A series of posts giving advice and guidance to private residential landlords during this coronavirus emergency period.
4. Property viewings
Most people will want to view a property before they decide to rent it out. How are landlords and agents to deal with this during the lockdown?
In most cases where you would expect to be doing viewings, tenants will be staying put following government advice. So situations, where you will be looking to re-let a property, should be few and far between.
What are the rules?
As we all should know by now, we should only leave our home during the lockdown for the following:
- shopping for basic necessities, for example food and medicine, which must be as infrequent as possible
- one form of exercise a day, for example a run, walk, or cycle – alone or with members of your household
- any medical need, including to donate blood, avoid or escape risk of injury or harm, or to provide care or to help a vulnerable person
- travelling for work purposes, but only where you cannot work from home
This list does not include viewings for properties to rent.
How can viewings be done, therefore?
Viewings while tenants are in occupation
First – you should not be doing any viewings while the existing tenants are still living in the property.
If you are a tenant reading this, if your landlord suggests bringing prospective tenants round to view your property – perhaps when you are out doing exercise, you should refuse.
Even if social distancing is observed, bringing someone who is not a household member into a home should only be done in extreme circumstances – for example, to carry out an important repair or maybe to do the gas safety inspection.
Remember that anyone can be infected and not know it, and the virus can remain active on surfaces for 3 days or more.
If landlords try to enter a property or insist on holding viewings with prospective tenants, the existing tenants can if necessary, contact the police.
Viewings after tenants have vacated
The rules do not prohibit people from leaving home for their work and this work does not have to be essential or critical work – just so long as it is impossible to do from home.
So there is nothing to prevent a landlord or agent visiting a property after tenants have vacated (although ideally not immediately, to allow time for the virus on surfaces to die down) for the purpose of preparing it for re-letting (including cleaning it thoroughly) and showing it to prospective tenants.

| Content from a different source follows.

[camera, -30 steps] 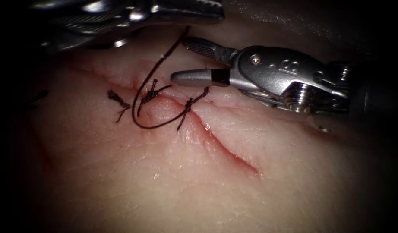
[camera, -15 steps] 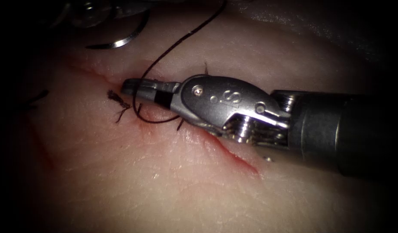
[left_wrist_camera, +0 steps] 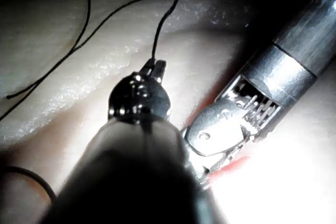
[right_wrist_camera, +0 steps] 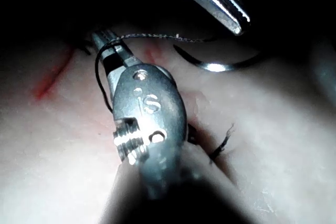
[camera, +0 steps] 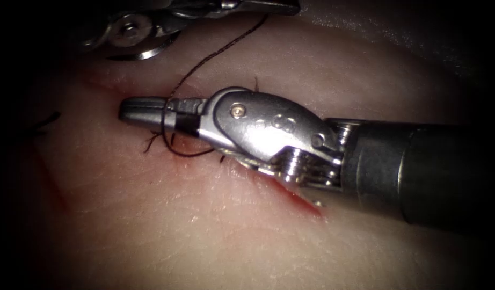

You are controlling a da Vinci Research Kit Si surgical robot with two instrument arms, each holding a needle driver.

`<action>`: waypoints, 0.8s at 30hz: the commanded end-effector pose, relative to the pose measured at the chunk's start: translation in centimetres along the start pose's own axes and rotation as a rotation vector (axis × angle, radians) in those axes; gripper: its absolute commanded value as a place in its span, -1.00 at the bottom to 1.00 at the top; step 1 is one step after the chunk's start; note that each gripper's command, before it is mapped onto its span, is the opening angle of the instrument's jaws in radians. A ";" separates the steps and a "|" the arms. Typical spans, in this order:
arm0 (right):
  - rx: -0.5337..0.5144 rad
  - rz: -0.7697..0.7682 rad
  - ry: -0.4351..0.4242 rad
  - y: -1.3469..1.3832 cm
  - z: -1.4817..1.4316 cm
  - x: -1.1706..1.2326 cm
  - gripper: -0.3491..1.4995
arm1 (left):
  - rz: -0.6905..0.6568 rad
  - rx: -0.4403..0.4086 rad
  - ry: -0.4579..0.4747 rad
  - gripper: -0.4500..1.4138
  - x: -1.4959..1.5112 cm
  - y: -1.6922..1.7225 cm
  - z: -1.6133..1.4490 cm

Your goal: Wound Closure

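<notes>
My right tool (camera: 143,109) lies low across the cut (camera: 298,201), its jaws pressed together near the left end of the wound with the thread (camera: 215,51) wound around them just behind the tip. I cannot make out anything pinched between them, so I judge it is carrying a loop of thread, not gripping it.

My left tool (camera: 242,6) sits at the far edge of the field. In the left wrist view its jaws (left_wrist_camera: 155,66) pinch the thread, and the strand runs from there down to my right tool, lightly taut. I read that as 1 tool anchoring the strand while the other bears the wrap.

The needle (camera: 151,51) lies free on the tissue (camera: 215,236) just below the left tool, held by neither and not in the tissue; in the right wrist view (right_wrist_camera: 220,65) its curve rests flat.

Cut thread ends (camera: 151,144) from the finished stitches fray beside my right tool's tip, and its body hides the knots beneath. Red fluid (camera: 54,185) streaks the tissue left of the cut.
</notes>
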 end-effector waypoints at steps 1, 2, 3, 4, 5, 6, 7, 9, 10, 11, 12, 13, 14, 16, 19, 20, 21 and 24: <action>0.022 0.006 0.028 -0.03 0.09 0.02 -1.00 | 0.008 0.000 0.001 -1.00 -0.06 -0.03 0.08; 0.033 0.009 0.042 -0.05 0.09 0.03 -1.00 | 0.011 0.000 0.002 -1.00 -0.08 -0.04 0.08; 0.045 0.012 0.052 -0.07 0.10 0.05 -1.00 | 0.009 0.000 0.002 -1.00 -0.11 -0.06 0.07; 0.061 0.015 0.063 -0.09 0.09 0.06 -1.00 | 0.014 -0.002 0.002 -1.00 -0.15 -0.07 0.06; 0.070 0.017 0.073 -0.11 0.08 0.07 -1.00 | 0.017 -0.003 0.002 -1.00 -0.18 -0.09 0.05; 0.064 0.020 0.081 -0.13 0.07 0.07 -1.00 | 0.020 -0.005 0.002 -1.00 -0.21 -0.10 0.03; 0.049 0.023 0.092 -0.15 0.05 0.07 -1.00 | 0.025 -0.008 0.008 -1.00 -0.24 -0.11 0.01; 0.003 0.027 0.114 -0.17 0.02 0.07 -1.00 | 0.031 -0.010 0.017 -1.00 -0.30 -0.12 -0.04; -0.014 0.034 0.127 -0.18 0.00 0.07 -1.00 | 0.035 -0.010 0.020 -1.00 -0.34 -0.13 -0.07; -0.023 0.041 0.134 -0.18 -0.02 0.07 -1.00 | 0.032 -0.010 0.024 -1.00 -0.37 -0.14 -0.09; -0.025 0.048 0.143 -0.18 -0.04 0.07 -1.00 | 0.035 -0.009 0.030 -1.00 -0.40 -0.14 -0.12; -0.029 0.061 0.148 -0.18 -0.08 0.08 -1.00 | 0.038 -0.008 0.033 -1.00 -0.43 -0.14 -0.14; -0.046 0.070 0.156 -0.18 -0.12 0.09 -1.00 | 0.036 -0.010 0.039 -1.00 -0.47 -0.14 -0.17; -0.080 0.079 0.160 -0.17 -0.18 0.10 -1.00 | 0.042 -0.009 0.046 -1.00 -0.55 -0.13 -0.22; -0.133 0.105 0.179 -0.13 -0.27 0.12 -1.00 | 0.046 -0.003 0.065 -1.00 -0.67 -0.12 -0.27; -0.152 0.108 0.187 -0.11 -0.30 0.12 -1.00 | 0.049 -0.001 0.069 -1.00 -0.71 -0.10 -0.28; -0.167 0.105 0.193 -0.09 -0.31 0.13 -1.00 | 0.050 0.001 0.072 -1.00 -0.73 -0.09 -0.28; -0.216 0.125 0.205 -0.05 -0.35 0.13 -1.00 | 0.040 0.005 0.116 -1.00 -0.79 -0.04 -0.28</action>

As bringing new people into the property risks introducing infection, you should try to carry out viewings remotely, maybe by filming the property or by showing the property to prospective tenants using facetime or a similar service.
Remember though that under the consumer regulations, you should not misrepresent a property by doing this otherwise you could be liable for penalties.
Actual viewings of a property should only be done where tenants are serious about renting, for example if they have paid a holding deposit. Social distancing must be observed at all times.
HMO Properties / shared houses
HMO properties where tenants share living accommodation are particularly problematic as you risk introducing the virus and infecting the other tenants.
It will be safest not to re-let rooms in shared properties until the emergency is over unless maybe all parties consent to the risk.
Landlords who suffer financial loss as a result of this may be eligible for government support.